DeepSeek mHC: The Bomb

January 15, 2026

Part 3 of the DeepSeek mHC reproduction. Training at scale reveals the real behavior: signal amplification in transformers reaches 10,000×+ with unconstrained Hyper-Connections. See Part 1: Setup and Part 2: Infrastructure.

Jan 15: Training Begins

First SSH into the Lambda box (Central Texas). W&B dashboards start lighting up.

HC behavior:

Amax starts creeping by step ~500
Hits 1000× by ~2000 steps
Keeps climbing

mHC behavior:

Flat
1.0
Every seed
Every depth

No crashes. No NaNs. Just quiet violence.

Jan 15: The Bomb Realization

HC amplification reached:

10,924× (d32)
3,721× (d48)
14,765× in stress tests

And nothing crashed.

Hypothesis: Gradient clipping (norm = 1.0) is doing heroic, invisible work.

Key discovery: The instability starts at Layer 0, the input embedding. Not deep in the network. Not a late-stage effect. The first mixing matrix hits raw embeddings before LayerNorm.

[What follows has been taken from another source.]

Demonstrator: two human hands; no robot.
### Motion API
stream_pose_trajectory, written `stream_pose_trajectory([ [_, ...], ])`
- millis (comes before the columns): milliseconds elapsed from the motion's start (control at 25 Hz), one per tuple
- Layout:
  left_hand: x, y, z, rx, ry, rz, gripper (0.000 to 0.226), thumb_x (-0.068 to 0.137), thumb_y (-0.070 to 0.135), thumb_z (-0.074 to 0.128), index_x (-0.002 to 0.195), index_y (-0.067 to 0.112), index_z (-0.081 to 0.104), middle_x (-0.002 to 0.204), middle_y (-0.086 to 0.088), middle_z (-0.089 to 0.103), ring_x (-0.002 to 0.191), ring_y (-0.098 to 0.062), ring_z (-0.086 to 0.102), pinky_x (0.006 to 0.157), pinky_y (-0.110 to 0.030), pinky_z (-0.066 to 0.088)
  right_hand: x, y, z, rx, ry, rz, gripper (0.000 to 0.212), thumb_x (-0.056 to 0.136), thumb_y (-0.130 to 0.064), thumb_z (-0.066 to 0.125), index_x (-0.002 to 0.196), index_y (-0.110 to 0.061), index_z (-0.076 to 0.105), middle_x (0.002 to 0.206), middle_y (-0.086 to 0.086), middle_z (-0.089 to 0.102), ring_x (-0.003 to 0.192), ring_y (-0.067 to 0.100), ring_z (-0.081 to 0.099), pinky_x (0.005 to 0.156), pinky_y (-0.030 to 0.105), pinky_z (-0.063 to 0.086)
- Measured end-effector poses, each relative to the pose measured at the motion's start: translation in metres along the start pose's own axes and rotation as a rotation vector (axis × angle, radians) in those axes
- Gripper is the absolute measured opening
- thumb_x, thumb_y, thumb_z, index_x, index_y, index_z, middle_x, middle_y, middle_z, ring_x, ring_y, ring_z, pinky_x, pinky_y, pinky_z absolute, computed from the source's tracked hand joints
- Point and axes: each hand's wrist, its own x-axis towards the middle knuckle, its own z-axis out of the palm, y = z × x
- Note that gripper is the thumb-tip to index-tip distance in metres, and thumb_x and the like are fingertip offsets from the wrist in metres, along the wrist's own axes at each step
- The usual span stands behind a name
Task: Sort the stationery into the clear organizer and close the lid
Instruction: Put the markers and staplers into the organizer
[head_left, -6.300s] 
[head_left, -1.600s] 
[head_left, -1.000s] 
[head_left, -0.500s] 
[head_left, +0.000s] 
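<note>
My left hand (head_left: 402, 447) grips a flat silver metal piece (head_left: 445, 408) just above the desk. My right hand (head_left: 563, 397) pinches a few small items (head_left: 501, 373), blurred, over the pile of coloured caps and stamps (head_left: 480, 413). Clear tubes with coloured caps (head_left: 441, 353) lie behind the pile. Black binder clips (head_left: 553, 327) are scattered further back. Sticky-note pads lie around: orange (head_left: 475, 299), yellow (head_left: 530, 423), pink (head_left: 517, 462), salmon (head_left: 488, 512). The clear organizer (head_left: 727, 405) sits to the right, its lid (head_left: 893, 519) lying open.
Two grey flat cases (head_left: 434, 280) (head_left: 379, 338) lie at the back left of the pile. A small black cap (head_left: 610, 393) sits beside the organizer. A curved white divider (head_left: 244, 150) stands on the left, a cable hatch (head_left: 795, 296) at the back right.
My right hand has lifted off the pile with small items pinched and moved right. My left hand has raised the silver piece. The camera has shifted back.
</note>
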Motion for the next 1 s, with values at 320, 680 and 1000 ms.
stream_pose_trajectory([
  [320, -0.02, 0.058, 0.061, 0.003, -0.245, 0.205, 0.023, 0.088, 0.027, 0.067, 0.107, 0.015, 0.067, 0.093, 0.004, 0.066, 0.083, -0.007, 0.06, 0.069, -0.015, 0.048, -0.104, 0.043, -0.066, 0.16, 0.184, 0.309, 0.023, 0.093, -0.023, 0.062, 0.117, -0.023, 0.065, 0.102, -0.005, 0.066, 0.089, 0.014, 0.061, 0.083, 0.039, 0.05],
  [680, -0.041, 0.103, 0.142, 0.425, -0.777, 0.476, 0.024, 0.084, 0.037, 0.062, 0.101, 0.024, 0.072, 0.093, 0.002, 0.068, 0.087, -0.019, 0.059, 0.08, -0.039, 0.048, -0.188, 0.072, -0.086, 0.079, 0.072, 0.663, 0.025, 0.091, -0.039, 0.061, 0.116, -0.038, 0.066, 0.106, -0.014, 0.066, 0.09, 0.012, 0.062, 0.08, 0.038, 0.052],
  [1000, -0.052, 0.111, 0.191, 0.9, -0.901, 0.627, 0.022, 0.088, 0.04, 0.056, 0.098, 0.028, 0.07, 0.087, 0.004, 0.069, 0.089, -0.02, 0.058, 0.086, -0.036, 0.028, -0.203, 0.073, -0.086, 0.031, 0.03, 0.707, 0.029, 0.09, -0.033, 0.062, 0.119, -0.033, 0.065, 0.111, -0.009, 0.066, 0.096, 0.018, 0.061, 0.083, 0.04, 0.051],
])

That was not in the original paper.

Visualization & Writing

Generated:

Main comparison plots
Scaling projections
Seed variance plots
Layer-wise heatmaps
Stress test curves

Built animations:

Amax counter
Layer heatmap (Layer 0 “canary”)
Signal flow amplification

Final State

What worked:

HC instability survives scale
mHC fixes it cleanly
No performance tradeoff
Zero variance across seeds

What surprised me:

Instability starts at Layer 0
Gradient clipping masks a lot
1.7B > 27B in raw amplification (non-monotonic scaling)

What’s next:

Find compute sponsor
Push to 10B
See if the bomb finally detonates